▶ _WHAT NEEDS TO BE DONE_
Pull every line with "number" from the data.
----- DATASET EXCERPTS
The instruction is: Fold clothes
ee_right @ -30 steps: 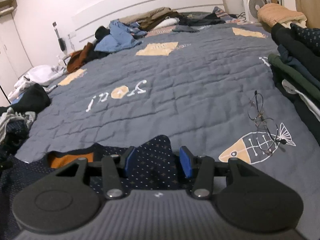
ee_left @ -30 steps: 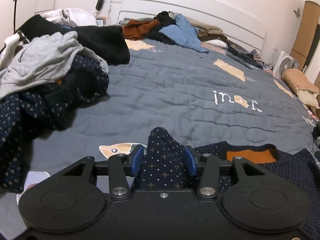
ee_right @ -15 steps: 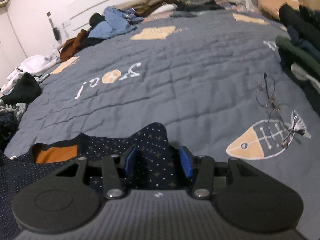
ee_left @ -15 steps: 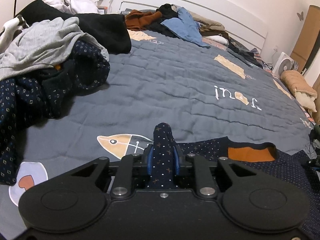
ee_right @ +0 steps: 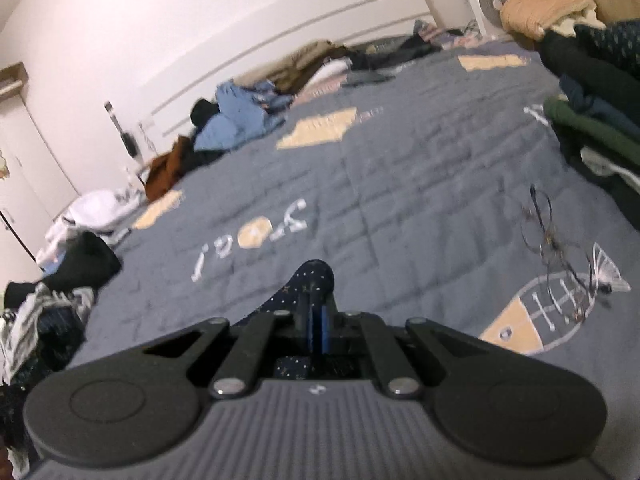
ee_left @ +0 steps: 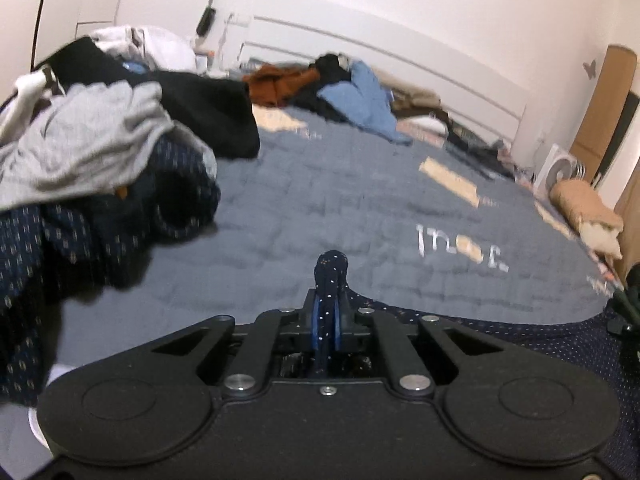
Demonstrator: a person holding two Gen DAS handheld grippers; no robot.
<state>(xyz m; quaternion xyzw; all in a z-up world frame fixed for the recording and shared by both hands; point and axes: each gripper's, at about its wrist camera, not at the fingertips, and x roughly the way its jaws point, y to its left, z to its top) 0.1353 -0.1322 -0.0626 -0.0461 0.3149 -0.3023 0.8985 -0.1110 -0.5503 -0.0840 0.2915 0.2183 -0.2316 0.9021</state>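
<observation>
Navy dotted fabric now sits pinched in both tools: a second ago each pair of blue pads stood apart around a raised fold, and they have since clamped on it. The left tool (ee_left: 327, 316) grips one bunch of the garment (ee_left: 500, 326), the right tool (ee_right: 316, 322) another. The garment lies on the bed (ee_left: 340, 200) at the near edge, probably held at the shoulders, though blur hides the collar. So lifting can start. Both tools point forward and somewhat down across the quilt.
</observation>
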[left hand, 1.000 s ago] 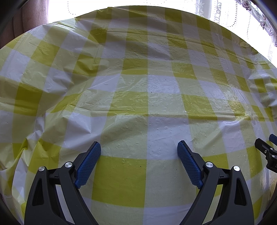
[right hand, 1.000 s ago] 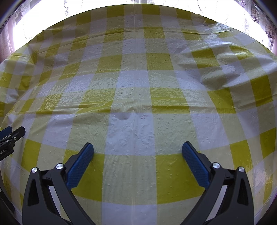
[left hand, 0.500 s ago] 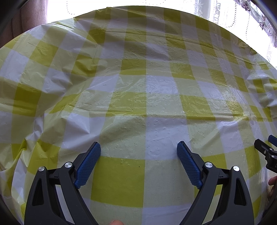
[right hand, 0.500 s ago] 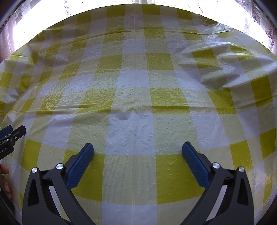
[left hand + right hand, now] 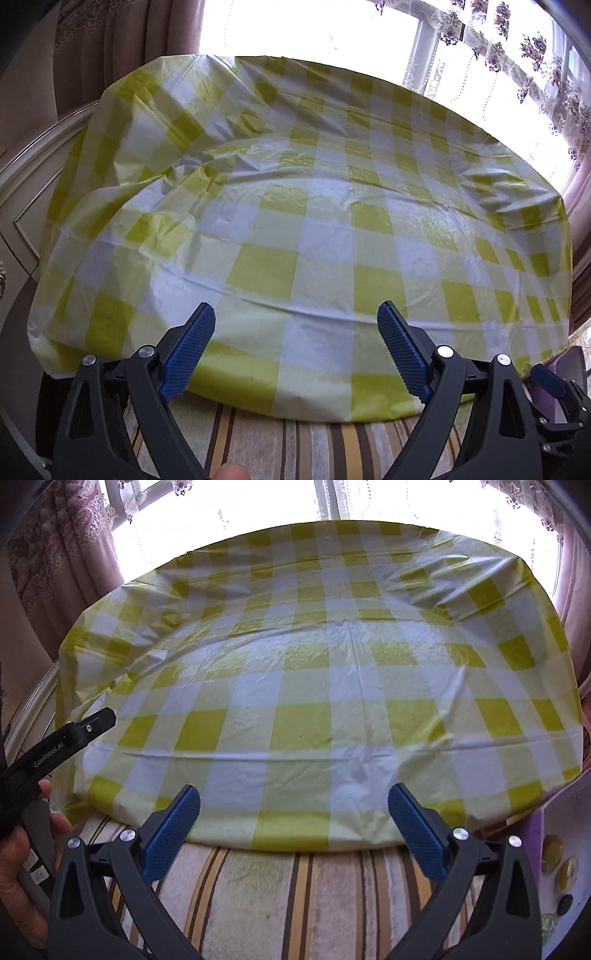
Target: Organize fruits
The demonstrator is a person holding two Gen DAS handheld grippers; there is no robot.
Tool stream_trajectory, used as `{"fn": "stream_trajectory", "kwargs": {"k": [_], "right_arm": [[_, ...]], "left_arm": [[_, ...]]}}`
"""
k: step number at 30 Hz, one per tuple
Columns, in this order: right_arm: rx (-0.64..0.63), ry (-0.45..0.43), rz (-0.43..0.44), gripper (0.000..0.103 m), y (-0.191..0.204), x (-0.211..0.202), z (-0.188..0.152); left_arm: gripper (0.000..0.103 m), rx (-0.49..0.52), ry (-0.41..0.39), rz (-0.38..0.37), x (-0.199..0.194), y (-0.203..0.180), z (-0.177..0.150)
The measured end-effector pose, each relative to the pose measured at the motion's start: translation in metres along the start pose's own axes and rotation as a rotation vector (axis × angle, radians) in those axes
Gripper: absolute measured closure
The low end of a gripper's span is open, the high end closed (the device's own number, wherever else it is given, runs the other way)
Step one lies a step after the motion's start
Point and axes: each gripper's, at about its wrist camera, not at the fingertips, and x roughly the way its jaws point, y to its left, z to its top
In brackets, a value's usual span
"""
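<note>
Status: L and R tools both idle. Left gripper (image 5: pixel 295 310) has its blue pads wide apart with nothing between them; right gripper (image 5: pixel 294 791) likewise, spread and empty. Both point down toward the near edge of the table, which is covered by a yellow-and-white checked tablecloth (image 5: pixel 332 664). No fruit visible anywhere on the cloth. Striped fabric (image 5: pixel 295 893) lies below the table edge.

Task items: the only candidates are small yellowish round pieces (image 5: pixel 552 847) on a purple surface (image 5: pixel 532 834), at the lower-right edge of the right wrist view. Prob. fruit, but too small and cropped to confirm. They sit low and to the right of the R tool, off the table and well apart from the L tool. Shape is roundish, no clear long axis.

Judgement: R hand is the nearer one; next move calls for swinging it right and downward.
</note>
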Motion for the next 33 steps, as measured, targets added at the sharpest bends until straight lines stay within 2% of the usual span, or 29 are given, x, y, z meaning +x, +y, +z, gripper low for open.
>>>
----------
▶ _ANSWER_
k: step number at 30 Hz, one per tuple
The low end of a gripper's span is open, the high end closed (the device's own number, wherever else it is given, runs the other way)

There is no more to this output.